Sakaryaspor yeni sezonun ilk maçında, deplasmandan tek puanla döndü…

Rakip sahada oynanan maçlarda eğer yenemiyorsan yenilmeden gelecek ancak iç sahada puan vermeden yoluna devam edeceksin ki ligin sonunda istediğim sonuca ulaşıp yüzün gülsün…

Zira son derece zorlu geçen deplasman maçlarından çıkarılan puan tek de olsa çok önemli ve dahi kıymetlidir…

Bu sonuca göre yol alan takımların çoğu zafere ulaşmış, başarılı olmuştur, sezon sonunda…

Lige, neredeyse tümüyle yenilenmiş oyunculardan kurulu bir kadroyla başlayan yeşil siyahlı ekibimizin, Bayburt Özel İdaresi’nden aldığı tek puan son derece önemli, bir o kadar da sevindirici olmuştur…

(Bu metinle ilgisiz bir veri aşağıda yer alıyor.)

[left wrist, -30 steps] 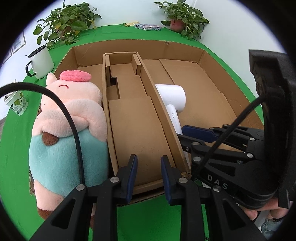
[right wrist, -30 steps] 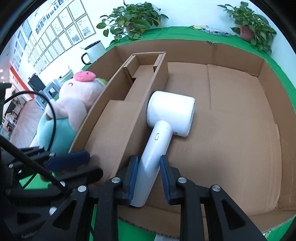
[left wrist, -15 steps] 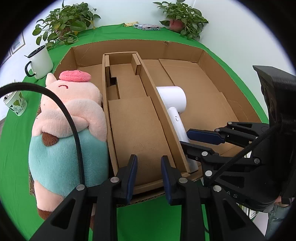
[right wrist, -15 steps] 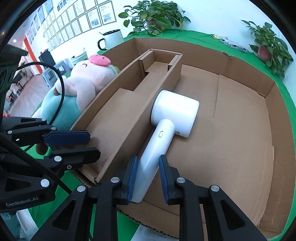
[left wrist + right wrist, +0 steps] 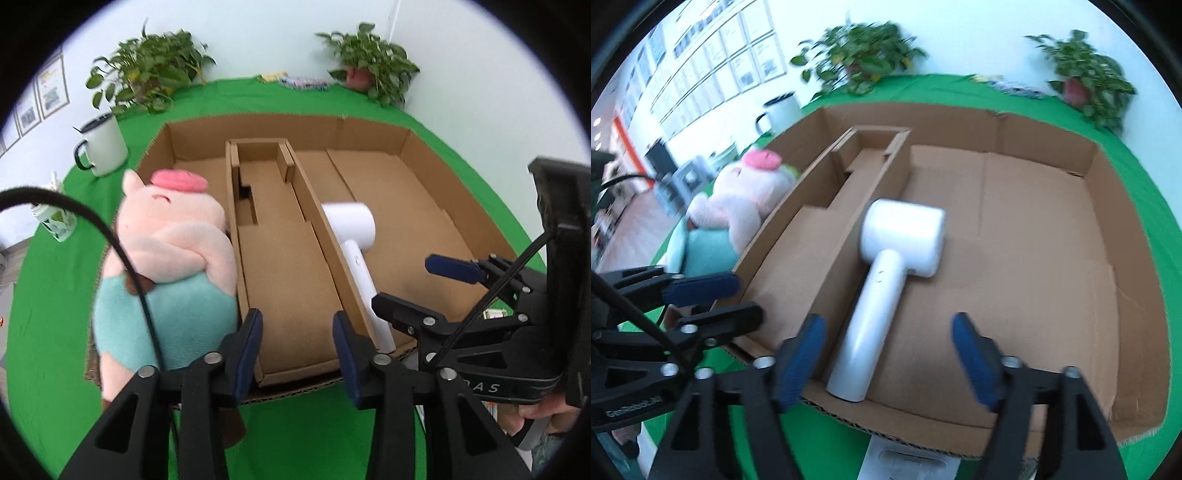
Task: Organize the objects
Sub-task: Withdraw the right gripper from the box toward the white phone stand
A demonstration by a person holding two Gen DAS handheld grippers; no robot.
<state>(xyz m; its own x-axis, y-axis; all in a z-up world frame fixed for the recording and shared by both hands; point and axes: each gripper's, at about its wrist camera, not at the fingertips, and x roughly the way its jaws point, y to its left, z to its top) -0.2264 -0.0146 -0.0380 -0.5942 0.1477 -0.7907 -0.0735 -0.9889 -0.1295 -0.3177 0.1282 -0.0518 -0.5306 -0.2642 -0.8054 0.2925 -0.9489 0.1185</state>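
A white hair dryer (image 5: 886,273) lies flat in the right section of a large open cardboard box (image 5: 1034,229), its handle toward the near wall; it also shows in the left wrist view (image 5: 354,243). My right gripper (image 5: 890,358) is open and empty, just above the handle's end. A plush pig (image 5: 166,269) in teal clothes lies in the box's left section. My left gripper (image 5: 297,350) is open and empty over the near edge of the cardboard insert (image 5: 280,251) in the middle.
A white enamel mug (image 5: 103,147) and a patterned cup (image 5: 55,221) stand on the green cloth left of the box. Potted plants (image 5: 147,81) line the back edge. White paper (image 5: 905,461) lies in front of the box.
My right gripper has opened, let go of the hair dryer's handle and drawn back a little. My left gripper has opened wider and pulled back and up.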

Her şeye rağmen gönül, ülke futbolunda iz bırakan mazisi ile Sakaryaspor’un bu maçtan üç puanla dönmesini isterdi…

Fakat olmadı…

Yenilenmiş bir ekipten böyle bir sonuç beklemek yerine beraberlik gibi deplasmandan gelen altın değerindeki tek puana dahi sevinmek gerekir…

O nedenle yeşil siyahlı ekibin yeni kadrosu, hocası ve yönetimi ile bu zorlu süreçte ne yapacağını görmek ve yorumda bulunmak için, ilk beş haftada alınacak sonuçlara bakmak ve ona göre değerlendirmede bulunmak gerekir…

Geçen yıllarda kaybedilen şampiyonluklarda final havası yaşamamış oyuncuların tecrübesizliğinin yanında, altyapıdan gelen oyuncu eksikliğinin faturasını pahalı bir şekilde ödemek zorunda kalmıştı takım…

Bu da bir zamanlar başkanlığını yaptığım Sakaryasporlu eski Futbolcular Derneğince organize edilen futbol okulu gibi, önemli futbolcular yetiştiren altyapıya önem verilmediğini gösteriyor…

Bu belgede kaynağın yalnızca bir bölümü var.